### The task
The listing below should be printed exactly, every line of it. Skip the pictures.

### Information provided
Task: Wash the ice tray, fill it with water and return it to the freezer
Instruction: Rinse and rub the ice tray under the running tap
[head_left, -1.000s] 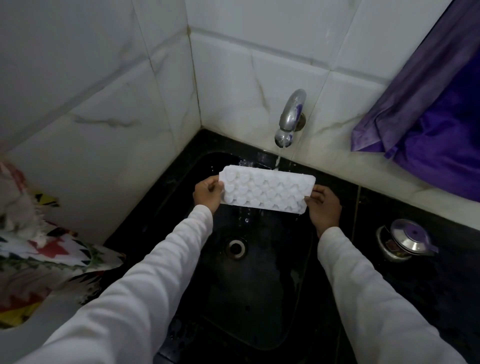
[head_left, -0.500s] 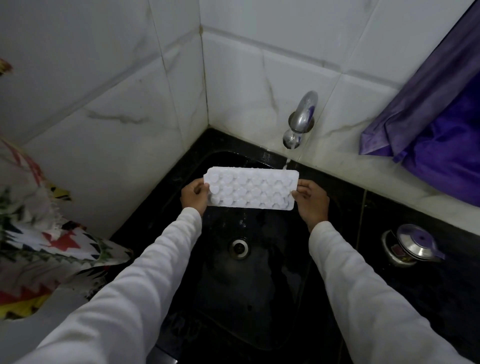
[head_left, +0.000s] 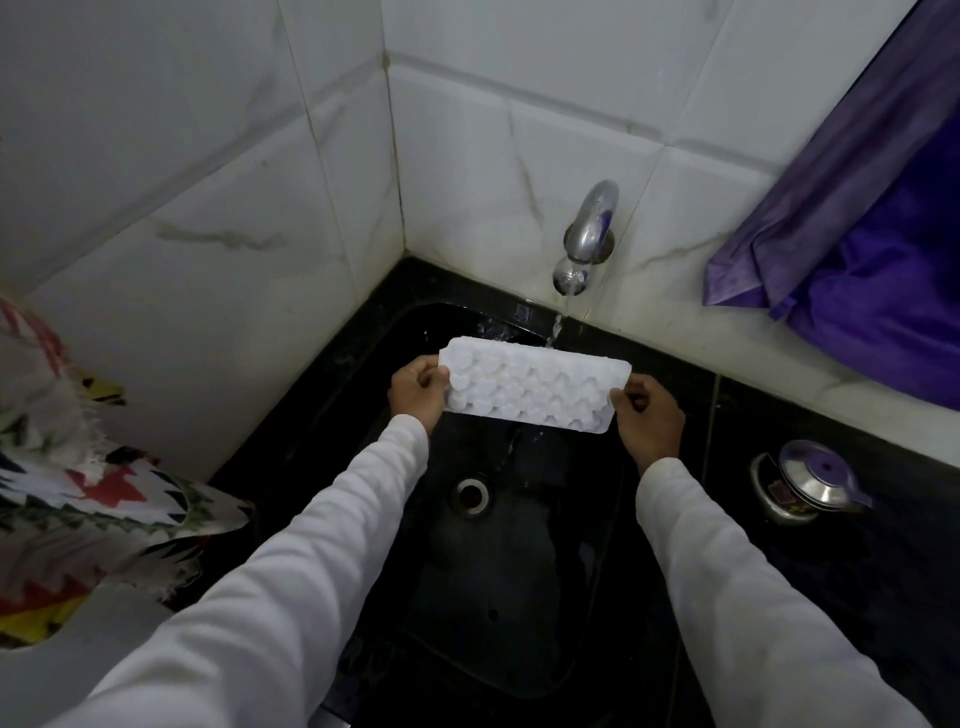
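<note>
I hold a white ice tray (head_left: 532, 384) with heart-shaped cells over the black sink (head_left: 395, 343). My left hand (head_left: 418, 391) grips its left short end and my right hand (head_left: 649, 418) grips its right short end. The tray is tilted, cells facing me. A chrome tap (head_left: 587, 236) on the tiled wall runs a thin stream of water that meets the tray's far edge. Water drips from the tray's near edge into the sink. The drain (head_left: 471, 493) lies below the tray.
A steel container with a lid (head_left: 802, 480) sits on the black counter to the right of the sink. Purple cloth (head_left: 857, 218) hangs at the upper right. A patterned cloth (head_left: 78, 478) lies at the left. White tiled walls close the corner behind the sink.
The tray has tilted a little, its right end lower, staying under the running tap. Both hands keep their grip on its ends. My head has shifted slightly.
</note>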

### Reply
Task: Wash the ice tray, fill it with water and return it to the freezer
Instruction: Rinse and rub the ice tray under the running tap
[head_left, -1.000s] 
[head_left, -0.500s] 
[head_left, +0.000s] 
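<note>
I hold a white ice tray (head_left: 532, 384) with heart-shaped cells over the black sink (head_left: 395, 343). My left hand (head_left: 418, 391) grips its left short end and my right hand (head_left: 649, 418) grips its right short end. The tray is tilted, cells facing me. A chrome tap (head_left: 587, 236) on the tiled wall runs a thin stream of water that meets the tray's far edge. Water drips from the tray's near edge into the sink. The drain (head_left: 471, 493) lies below the tray.
A steel container with a lid (head_left: 802, 480) sits on the black counter to the right of the sink. Purple cloth (head_left: 857, 218) hangs at the upper right. A patterned cloth (head_left: 78, 478) lies at the left. White tiled walls close the corner behind the sink.
The tray has tilted a little, its right end lower, staying under the running tap. Both hands keep their grip on its ends. My head has shifted slightly.
</note>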

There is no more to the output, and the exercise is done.